JS > var cluster = dba.getCluster()
JS > var cluster = dba.getCluster("<Cluster_name>")
JS > var cluster = dba.createCluster('name')

JS > cluster.removeInstance('root@<IP_Address>:<Port_No>',{force: true})
JS > cluster.addInstance('root@<IP add>,:<port>')
JS > cluster.addInstance('root@
<IP add>,:<port>')
JS > dba.getCluster ()
JS > dba.getCluster().status()
 

JS >dba.getCluster().checkInstanceState('root@<IP_Address>:<Port_No>')
JS >
dba.getCluster().rejoinInstance('root@<IP_Address>:<Port_No>')


Connect to cluster:
mysql-js>  \c root@<host_name>:<port_no>

Find out node is R/W  OR what R:
mysql-js> dba.getCluster().status()
Note: If you get following message, then it's time to reboot cluster from complete outage
Dba.getCluster: This function is not available through a session to a standalone instance (metadata exists, but GR is not active) (RuntimeError)

Restoring a Cluster from Quorum Loss:
Re-establish quorum using the method cluster.forceQuorumUsingPartitionOf()
JS > cluster.forceQuorumUsingPartitionOf("root@<IP address>:<port>")

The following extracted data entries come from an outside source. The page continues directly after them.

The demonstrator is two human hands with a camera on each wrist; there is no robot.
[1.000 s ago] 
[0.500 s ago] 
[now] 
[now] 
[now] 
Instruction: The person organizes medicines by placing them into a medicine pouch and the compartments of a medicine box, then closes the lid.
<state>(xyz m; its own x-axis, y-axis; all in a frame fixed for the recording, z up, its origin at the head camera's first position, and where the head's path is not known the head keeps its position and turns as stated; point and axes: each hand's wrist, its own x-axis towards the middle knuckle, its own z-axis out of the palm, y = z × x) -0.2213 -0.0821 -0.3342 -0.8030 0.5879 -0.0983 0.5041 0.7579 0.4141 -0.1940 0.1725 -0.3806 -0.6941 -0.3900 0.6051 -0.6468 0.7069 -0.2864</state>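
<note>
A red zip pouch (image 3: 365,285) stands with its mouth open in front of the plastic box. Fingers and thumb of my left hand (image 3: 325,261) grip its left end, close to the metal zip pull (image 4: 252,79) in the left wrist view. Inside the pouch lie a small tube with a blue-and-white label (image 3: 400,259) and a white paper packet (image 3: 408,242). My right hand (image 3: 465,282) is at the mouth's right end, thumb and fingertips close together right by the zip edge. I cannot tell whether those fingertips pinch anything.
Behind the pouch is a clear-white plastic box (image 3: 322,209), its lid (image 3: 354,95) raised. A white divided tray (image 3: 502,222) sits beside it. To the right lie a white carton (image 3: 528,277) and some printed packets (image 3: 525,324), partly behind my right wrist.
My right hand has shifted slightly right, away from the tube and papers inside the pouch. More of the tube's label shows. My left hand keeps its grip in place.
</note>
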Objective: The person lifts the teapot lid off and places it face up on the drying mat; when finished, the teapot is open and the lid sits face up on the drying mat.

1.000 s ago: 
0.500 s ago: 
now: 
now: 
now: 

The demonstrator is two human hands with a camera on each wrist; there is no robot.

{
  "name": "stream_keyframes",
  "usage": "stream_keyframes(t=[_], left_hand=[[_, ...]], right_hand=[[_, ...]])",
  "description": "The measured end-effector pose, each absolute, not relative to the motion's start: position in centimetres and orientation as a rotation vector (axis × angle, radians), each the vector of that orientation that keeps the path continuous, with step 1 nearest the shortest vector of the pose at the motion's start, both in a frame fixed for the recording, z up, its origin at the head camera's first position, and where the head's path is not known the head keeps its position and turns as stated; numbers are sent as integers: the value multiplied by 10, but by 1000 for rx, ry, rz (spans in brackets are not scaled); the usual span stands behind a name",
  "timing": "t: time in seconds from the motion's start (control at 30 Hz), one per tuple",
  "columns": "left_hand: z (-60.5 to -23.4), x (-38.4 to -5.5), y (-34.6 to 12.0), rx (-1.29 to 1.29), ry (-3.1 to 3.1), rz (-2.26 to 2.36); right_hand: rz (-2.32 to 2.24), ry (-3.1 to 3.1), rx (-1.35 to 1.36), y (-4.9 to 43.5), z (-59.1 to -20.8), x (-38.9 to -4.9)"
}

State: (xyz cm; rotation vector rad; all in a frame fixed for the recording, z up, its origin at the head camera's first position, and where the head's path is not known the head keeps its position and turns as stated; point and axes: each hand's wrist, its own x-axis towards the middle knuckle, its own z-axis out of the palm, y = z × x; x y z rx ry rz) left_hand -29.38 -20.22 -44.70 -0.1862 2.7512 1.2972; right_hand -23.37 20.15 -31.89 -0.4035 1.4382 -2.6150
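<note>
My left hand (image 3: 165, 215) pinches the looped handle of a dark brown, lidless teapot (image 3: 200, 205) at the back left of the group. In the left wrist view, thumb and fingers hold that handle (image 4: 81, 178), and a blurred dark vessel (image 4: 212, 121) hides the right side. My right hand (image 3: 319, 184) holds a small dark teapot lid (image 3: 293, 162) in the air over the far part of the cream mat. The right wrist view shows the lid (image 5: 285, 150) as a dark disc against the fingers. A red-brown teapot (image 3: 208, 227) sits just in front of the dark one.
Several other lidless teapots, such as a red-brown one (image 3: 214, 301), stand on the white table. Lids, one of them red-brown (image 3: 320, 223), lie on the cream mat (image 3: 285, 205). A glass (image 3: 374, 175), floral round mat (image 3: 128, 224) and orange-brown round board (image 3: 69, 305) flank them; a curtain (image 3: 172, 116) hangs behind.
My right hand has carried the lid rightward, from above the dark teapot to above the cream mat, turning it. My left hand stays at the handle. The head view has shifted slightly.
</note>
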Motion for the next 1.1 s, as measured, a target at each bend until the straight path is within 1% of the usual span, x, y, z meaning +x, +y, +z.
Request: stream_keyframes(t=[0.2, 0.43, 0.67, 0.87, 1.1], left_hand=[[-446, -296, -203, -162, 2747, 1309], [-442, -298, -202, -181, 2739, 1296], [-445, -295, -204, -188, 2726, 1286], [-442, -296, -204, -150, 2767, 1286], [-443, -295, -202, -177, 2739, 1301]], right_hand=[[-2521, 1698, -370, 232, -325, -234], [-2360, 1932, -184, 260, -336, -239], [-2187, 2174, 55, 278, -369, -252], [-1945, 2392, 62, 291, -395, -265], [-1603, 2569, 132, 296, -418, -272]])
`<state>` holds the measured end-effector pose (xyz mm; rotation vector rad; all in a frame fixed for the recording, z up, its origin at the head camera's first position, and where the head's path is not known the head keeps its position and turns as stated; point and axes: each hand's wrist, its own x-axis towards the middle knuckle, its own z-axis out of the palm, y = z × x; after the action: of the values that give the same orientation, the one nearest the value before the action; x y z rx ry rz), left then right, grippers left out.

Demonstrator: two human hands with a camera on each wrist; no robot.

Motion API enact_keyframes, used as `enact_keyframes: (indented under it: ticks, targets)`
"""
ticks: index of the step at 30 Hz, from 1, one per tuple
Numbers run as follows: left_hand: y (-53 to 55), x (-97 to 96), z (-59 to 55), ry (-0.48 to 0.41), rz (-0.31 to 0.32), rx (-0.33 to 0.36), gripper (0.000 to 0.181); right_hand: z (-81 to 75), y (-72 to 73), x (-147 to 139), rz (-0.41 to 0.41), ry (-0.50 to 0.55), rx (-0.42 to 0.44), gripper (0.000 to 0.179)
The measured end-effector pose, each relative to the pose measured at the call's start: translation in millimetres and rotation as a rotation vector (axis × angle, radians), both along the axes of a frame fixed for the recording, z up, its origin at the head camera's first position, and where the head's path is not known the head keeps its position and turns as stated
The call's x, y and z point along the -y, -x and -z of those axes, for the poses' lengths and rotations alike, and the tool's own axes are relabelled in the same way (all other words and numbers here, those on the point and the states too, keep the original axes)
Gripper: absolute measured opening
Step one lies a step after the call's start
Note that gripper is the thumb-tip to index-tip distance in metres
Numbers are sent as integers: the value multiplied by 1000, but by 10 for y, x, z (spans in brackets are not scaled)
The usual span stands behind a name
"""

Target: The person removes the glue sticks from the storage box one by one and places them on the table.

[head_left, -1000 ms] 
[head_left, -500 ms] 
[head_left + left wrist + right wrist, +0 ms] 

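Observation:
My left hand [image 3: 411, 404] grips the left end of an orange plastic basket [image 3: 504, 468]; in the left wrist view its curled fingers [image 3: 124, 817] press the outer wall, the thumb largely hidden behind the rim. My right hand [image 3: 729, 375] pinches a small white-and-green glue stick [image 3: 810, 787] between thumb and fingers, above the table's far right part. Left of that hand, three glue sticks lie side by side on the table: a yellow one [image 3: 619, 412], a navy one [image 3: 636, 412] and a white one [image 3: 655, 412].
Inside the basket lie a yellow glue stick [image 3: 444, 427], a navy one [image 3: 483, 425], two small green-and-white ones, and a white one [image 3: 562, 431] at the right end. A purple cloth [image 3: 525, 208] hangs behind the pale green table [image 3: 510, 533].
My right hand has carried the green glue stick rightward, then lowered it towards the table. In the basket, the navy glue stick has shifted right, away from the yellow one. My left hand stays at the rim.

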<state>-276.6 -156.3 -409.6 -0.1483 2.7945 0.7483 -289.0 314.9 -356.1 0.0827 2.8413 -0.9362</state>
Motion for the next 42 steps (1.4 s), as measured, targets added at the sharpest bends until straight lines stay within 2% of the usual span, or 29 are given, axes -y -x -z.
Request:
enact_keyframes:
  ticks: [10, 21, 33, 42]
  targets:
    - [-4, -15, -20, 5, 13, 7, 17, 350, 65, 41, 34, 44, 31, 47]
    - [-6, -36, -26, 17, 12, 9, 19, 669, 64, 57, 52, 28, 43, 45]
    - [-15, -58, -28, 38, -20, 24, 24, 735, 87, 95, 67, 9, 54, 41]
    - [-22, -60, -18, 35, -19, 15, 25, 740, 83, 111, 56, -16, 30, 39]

Ref.: https://dev.mysql.com/doc/refman/5.7/en/mysql-innodb-cluster-working-with-cluster.html

Reboot cluster from outages:
MySQL  <node1_ip_address>:<port_no> ssl  JS > dba.rebootClusterFromCompleteOutage('<cluster_name>')
Reconfiguring the cluster '<cluster_name>' from complete outage...
The instance '<node2_ip_address>:<port_no>' was part of the cluster configuration.
Would you like to rejoin it to the cluster? [y/N]: y
The instance '<node3_ip_address>:<port_no>' was part of the cluster configuration.
Would you like to rejoin it to the cluster? [y/N]: y
The cluster was successfully rebooted.
<Cluster:cluster_name>
Reboot cluster from outage:
dba.rebootClusterFromCompleteOutage('cluster_name')
Get cluster status:
 MySQL  <node1_ip_address>:<port_no> ssl  JS > var cluster = dba.getCluster()
 MySQL  <node1_ip_address>:<port_no> ssl  JS > cluster.status()
{
    "clusterName": "<cluster_name>",
    "defaultReplicaSet": {
        "name": "default",
        "primary": "<node1_ip_address>:<port_no>",
        "ssl": "REQUIRED",
        "status": "OK",
        "statusText": "Cluster is ONLINE and can tolerate up to ONE failure.",
        "topology": {
            "<node2_ip_address>:<port_no>": {
                "address": "<node2_ip_address>:<port_no>",
                "mode": "R/O",
                "readReplicas": {},
                "role": "HA",
                "status": "ONLINE"
            },
            "<node1_ip_address>:<port_no>": {
                "address": "<node1_ip_address>:<port_no>",
                "mode": "R/W",
                "readReplicas": {},
                "role": "HA",
                "status": "ONLINE"
            },
            "<node3_ip_address>:<port_no>": {
                "address": "
                ",
                "mode": "R/O",
                "readReplicas": {},
                "role": "HA",
                "status": "ONLINE"
            }
        }
    },
    "groupInformationSourceMember": "mysql://root@<node1_ip_address>:<port_no>"
}
Describe cluster:
 MySQL  <node1_ip_address>:<port_no> ssl  JS > var cluster = dba.getCluster()
 MySQL  <node1_ip_address>:<port_no> ssl  JS > cluster.describe();
{
    "clusterName": "<cluster_name>",
    "defaultReplicaSet": {
        "name": "default",
        "topology": [
            {
                "address": "<node1_ip_address>:<port_no>",
                "label": "<node1_ip_address>:<port_no>",
                "role": "HA"
            },
            {
                "address": "<node3_ip_address>:<port_no>",
                "label": "<node3_ip_address>:<port_no>",
                "role": "HA"
            },
            {
                "address": "<node2_ip_address>:<port_no>",
                "label": "<node2_ip_address>:<port_no>",
                "role": "HA"
            }
        ]
    }
}

Remove cluster:
mysql-js> cluster.removeInstance('root@localhost:<port_no>')
Rescan cluster:
cluster.rescan()
Cluster check instance:
mysql-js> cluster.checkInstanceState('root@<node1_ip_address>:<port_no>')
mysql-js> cluster.checkInstanceState('root@<node3_ip_address>:<port_no>')
mysql-js> cluster.checkInstanceState('root@<node2_ip_address>:<port_no>')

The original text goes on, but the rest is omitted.